31.1.15

light rail coyote

I've heard it remarked that while Central Park is "a giant park inside a city," Portland can be best understood as  "a city inside a giant park." Of the many palpable tensions that define the civic spirit of Portland is one of urban vs natural; between our heavily curated natural spaces and parks, our stingy fights over the urban growth boundary, obnoxious appropriating of outdoorsmen chic as "lumbersexual," and more obnoxious quibbles about natural purity of our water supply, there are few communities in North America that are so categorically, intrinsically conscious of our attempts to grapple the built environment with the natural environment, however constraining that dichotomy may be. The birthplace of recycling, the home of the "eat local" movement, our not-so-veiled nativist screeds against newcomers moving here, for fear of making it too populated for us to enjoy what nature does remain; it's a very real (and at times problematic) manifestation of the Oregon Exceptionalism philosophy that meant every year in elementary school we studied the life cycle of salmon or posed for photos outside of Camp 18.
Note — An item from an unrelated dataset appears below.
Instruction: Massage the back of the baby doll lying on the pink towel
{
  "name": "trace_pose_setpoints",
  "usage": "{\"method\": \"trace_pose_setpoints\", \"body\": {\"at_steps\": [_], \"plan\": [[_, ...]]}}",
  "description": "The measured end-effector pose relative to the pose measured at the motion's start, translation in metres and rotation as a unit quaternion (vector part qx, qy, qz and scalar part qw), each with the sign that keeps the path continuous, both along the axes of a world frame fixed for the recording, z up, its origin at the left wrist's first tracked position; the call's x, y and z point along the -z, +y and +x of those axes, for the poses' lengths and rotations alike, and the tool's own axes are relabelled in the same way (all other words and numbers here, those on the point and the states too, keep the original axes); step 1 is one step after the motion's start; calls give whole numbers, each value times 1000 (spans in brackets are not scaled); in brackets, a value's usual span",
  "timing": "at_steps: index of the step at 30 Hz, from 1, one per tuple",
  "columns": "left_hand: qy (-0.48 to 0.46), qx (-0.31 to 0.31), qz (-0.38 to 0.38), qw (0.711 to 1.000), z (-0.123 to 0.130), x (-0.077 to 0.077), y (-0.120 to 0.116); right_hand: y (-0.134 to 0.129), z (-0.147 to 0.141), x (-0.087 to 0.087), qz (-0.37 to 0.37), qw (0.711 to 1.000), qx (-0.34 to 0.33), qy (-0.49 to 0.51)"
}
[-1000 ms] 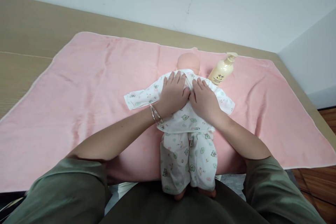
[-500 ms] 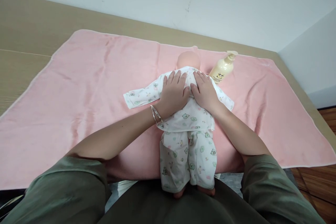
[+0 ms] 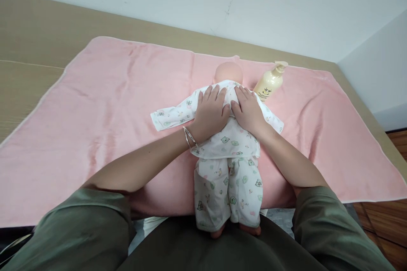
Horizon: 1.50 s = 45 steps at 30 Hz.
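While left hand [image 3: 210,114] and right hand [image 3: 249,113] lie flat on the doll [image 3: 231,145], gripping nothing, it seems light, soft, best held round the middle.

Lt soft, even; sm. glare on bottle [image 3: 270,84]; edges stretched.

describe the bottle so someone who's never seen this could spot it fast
Find the pink blanket on the table, then the doll under the left hand and right hand. Just right of the doll's head, past the right hand, is the bottle. It is pale yellow, the only thing with a pump top.
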<state>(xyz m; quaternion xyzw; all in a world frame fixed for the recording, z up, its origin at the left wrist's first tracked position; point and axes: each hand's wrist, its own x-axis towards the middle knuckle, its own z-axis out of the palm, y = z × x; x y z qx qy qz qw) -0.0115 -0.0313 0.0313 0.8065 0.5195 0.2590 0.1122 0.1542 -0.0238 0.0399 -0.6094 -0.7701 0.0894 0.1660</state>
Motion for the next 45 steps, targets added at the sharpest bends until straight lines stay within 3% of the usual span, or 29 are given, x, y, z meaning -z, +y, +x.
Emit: {"method": "trace_pose_setpoints", "body": {"at_steps": [22, 30, 39, 45], "plan": [[-9, 4, 13, 1000, -1, 4, 3, -1, -1, 0, -3, 1000, 0, -5], [14, 21, 33, 999, 3, -1, -21, 7, 11, -9, -40, 999, -25, 22], [9, 16, 3, 1000, -5, -2, 7, -30, -9, -11, -17, 999, -11, -32], [31, 7, 32, 999, 4, -2, -22, -8, 4, -15, -43, 999, -9, -5]]}}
As you might know, one early morning in 2002, a lone coyote out by the airport stumbled onto a City-Center bound MAX. The quixotic look on his face in photographs published in the newspaper the next day as he was apprehended by animal wildlife specialists always stuck with me; "what did i do wrong," he always seemed to ask, "is this a two-zone fare?" As in, "hey, don't I live here, too?"

While Sleater-Kinney's song about the Light Rail Coyote is arguably better, I can't stop freakin' watching this new Modest Mouse video, perfectly shot to capture that ever-so-uneasy-tension that permeates every discussion about the civic values of the City of Roses.